___ Source material ___

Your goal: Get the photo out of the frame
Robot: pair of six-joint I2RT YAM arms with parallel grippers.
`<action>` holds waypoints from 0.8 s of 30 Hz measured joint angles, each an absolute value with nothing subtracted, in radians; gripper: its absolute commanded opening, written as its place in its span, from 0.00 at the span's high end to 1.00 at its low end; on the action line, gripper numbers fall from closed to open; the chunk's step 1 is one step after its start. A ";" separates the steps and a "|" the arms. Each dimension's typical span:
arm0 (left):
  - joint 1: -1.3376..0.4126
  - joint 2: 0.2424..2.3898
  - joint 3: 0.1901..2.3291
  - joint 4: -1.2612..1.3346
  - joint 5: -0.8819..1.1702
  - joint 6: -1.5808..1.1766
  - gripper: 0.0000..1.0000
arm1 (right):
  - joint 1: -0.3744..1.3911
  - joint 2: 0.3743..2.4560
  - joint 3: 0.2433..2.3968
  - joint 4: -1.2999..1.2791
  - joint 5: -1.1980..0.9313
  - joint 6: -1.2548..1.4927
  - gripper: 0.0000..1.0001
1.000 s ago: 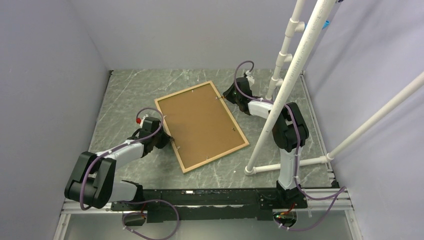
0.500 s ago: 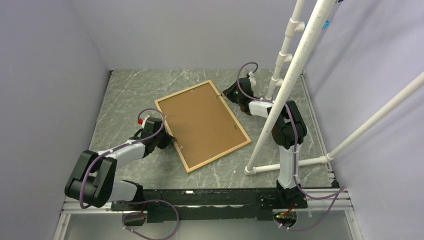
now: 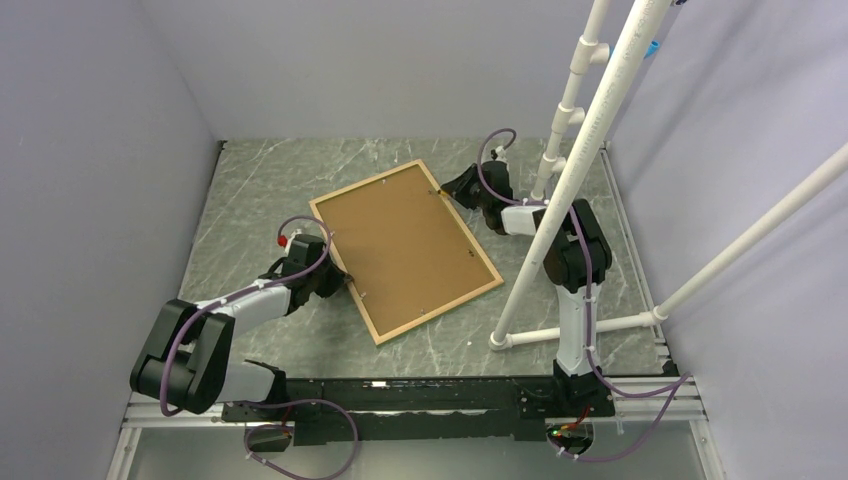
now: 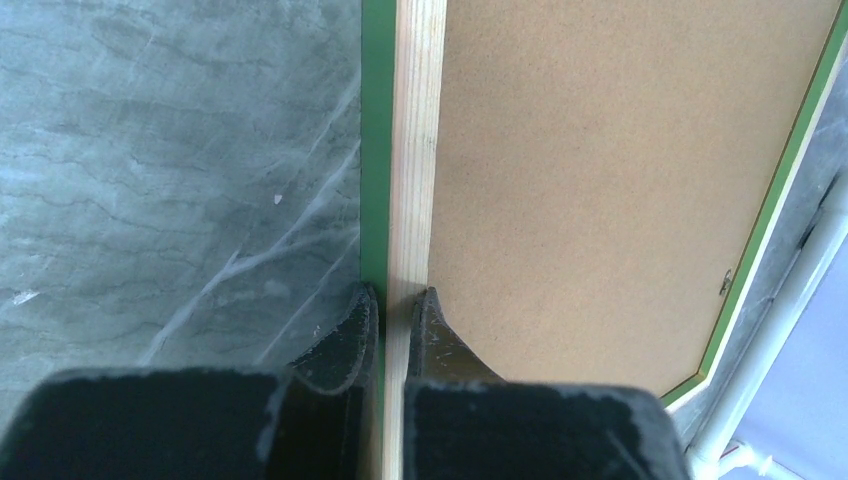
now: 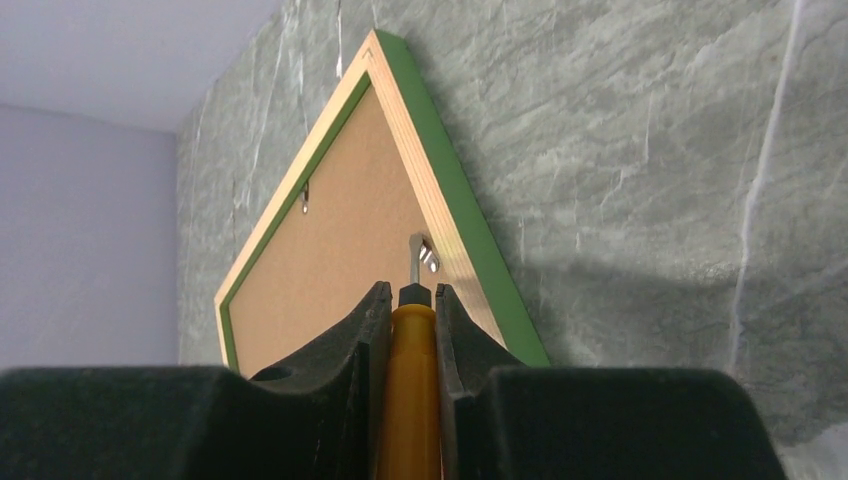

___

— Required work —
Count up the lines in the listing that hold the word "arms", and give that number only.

— Finished task —
2